Индивидуальный путь художника всегда лишь частично совпадает с теми макропроцессами, которые видит историк (историк литературы, в частности) в той или иной эпохе. То особенное сочетание личного и эпохального, которое обнаруживается в этом пути, всегда уникально; однако потенциал востребованности этого уникального опыта и внутри данной эпохи, и тем более за ее пределами трудно предсказуем.
Анализ литературного развития Цветаевой позволяет, прежде всего, сформулировать суть того уникального опыта, который определяет специфику ее положения в литературе русского модернизма. Если бегло перечислить ключевые пункты, в которых особость ее пути кажется наиболее очевидной, то перечень может быть таков.

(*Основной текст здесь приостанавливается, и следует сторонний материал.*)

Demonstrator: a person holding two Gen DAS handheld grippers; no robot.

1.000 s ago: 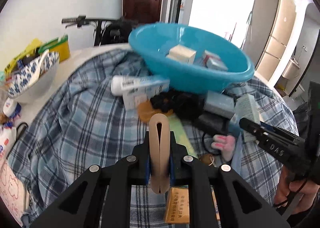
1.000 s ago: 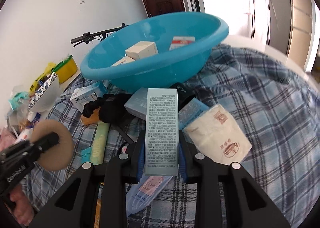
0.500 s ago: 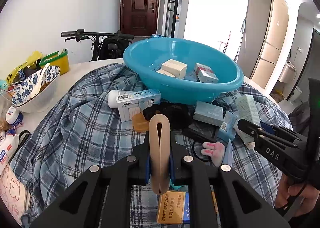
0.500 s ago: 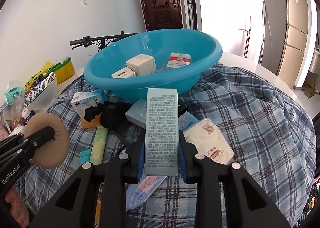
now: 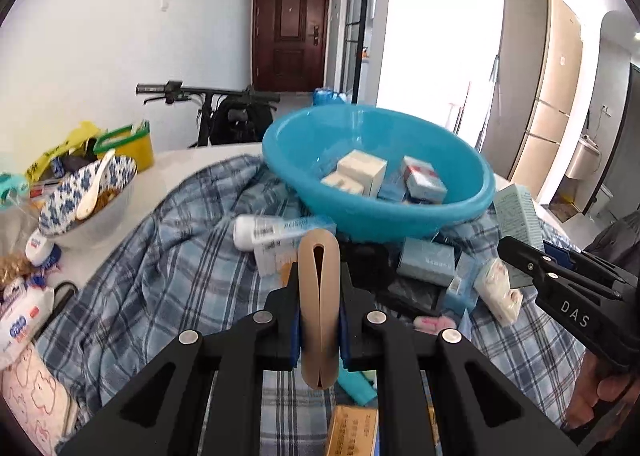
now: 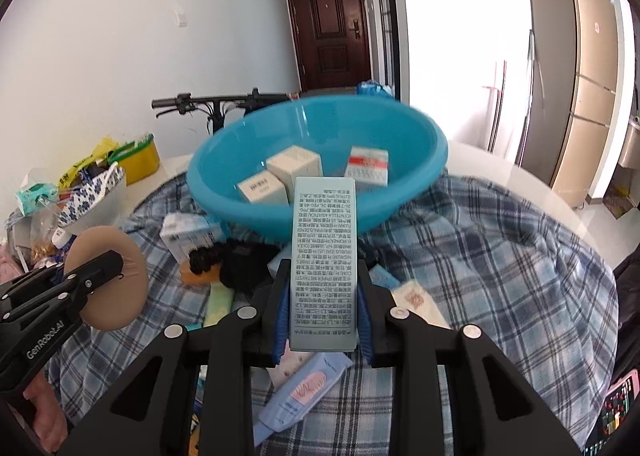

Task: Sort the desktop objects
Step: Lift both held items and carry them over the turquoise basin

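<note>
Holding our left gripper (image 5: 319, 312) pinched on a tan puff (image 5: 319, 296), our right gripper (image 6: 323, 296) clamping a pale box (image 6: 323, 256), blue basin (image 6: 420, 183) beyond.

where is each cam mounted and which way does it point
Left wrist: sits on the left claw, looking along its fingers at the blue basin; the claw is shut on a tan puff.
Right wrist: sits on the right claw, facing the same basin from the other side; it is shut on a pale printed box.
Shared: basin, plaid cloth, and each view shows the other claw.
</note>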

Она начинает свою литературную карьеру не так, как принято, по форме и очень рискованно по сути, одним словом – по‐дилетантски; продолжает ее еще более экстравагантно, практически не печатаясь в тот период, когда творчество ее ближе всего сходится с магистральной линией развития русской поэзии; возвращается в литературу, наконец осознав себя литератором-профессионалом, и дает новую жизнь в своем творчестве, казалось бы, отработавшим свое символистским мифам и мифотворческим стратегиям; развивает идеологию поглощения жизни «чистым» письмом, когда и жизнь и письмо повсеместно поглощаются совсем иными идеологиями. Задача самоопределения реализуется на каждом важном этапе ее творческого развития как выбор (или принятие) по возможности маргинальной позиции, которая становится для нее источником творческого пафоса и творческой свободы. Ответ Цветаевой на главное историческое событие своего времени, революцию 1917 года, столь же идиосинкразичен: там, где ее современники видят императив диалога с историческим временем, она видит императив выхода из диалога – выбор, который дает ей поразительной силы творческий импульс. При этом базовые источники творческой идеологии Цветаевой не только не оригинальны, но скорее типичны для эпохи: романтическое двоемирие, демонизм художника, ницшеанство, метафизика пола.
Особенности пути Цветаевой, по‐видимому, легче всего описать, соотнеся его с одной из базовых идеологем модернизма – автономностью искусства. Понимая автономность как наличие у искусства особой ниши в культуре, особых закономерностей развития, не связанных напрямую с динамикой развития других социальных институтов и практик, – художники и идеологи модернизма «дробили» эту общую идею на множество частных: автономности языка искусства по отношению к языку вообще, автономности этики искусства, независимости его идеологии от интересов «буржуазного класса» и т. д. Из этого спектра возможностей Цветаева усвоила спонтанно и очень лично одну идею: об автономности самого художника. Эта идея по существу «маскировала» комфортную для нее социальную идентичность, и потому огромная творческая энергия и творческая фантазия, отпущенная ей, направлялась на конструирование и удержание за собой этой культурной ниши: поэта – частного человека. Все поиски в области поэтики и идеологии были уже своеобразной «надстройкой» над этой базовой для ее творческого бытия сверхидеей.
Опора на «приватные» жанры как источник новаций и отказ от соотнесения своего творческого бытия с категориями «истории», «власти», «государства» – это те рефлексы позиции Цветаевой, которые наиболее прямо связаны с названной сверхидеей. Раздвигая границы литературного, Цветаева, как никто из крупных литераторов-современников в России, была еще и невольным «агентом» и летописцем кризиса института профессиональной литературы, каким этот институт достался модернизму от XIX века и каким окончательно перестал быть с уходом модернизма с исторической сцены. Эпоха «восстания масс» перекроила культурную карту, сделав то, что было «автомаргинализацией» для Цветаевой, новой нормой существования поэзии и интеллектуальной литературы в обществе. Полагавшая, что конструирует свою идентичность по лекалам прошедших времен, Цветаева оказалась более созвучной рубежу XX и XXI веков, чем возможно было предугадать.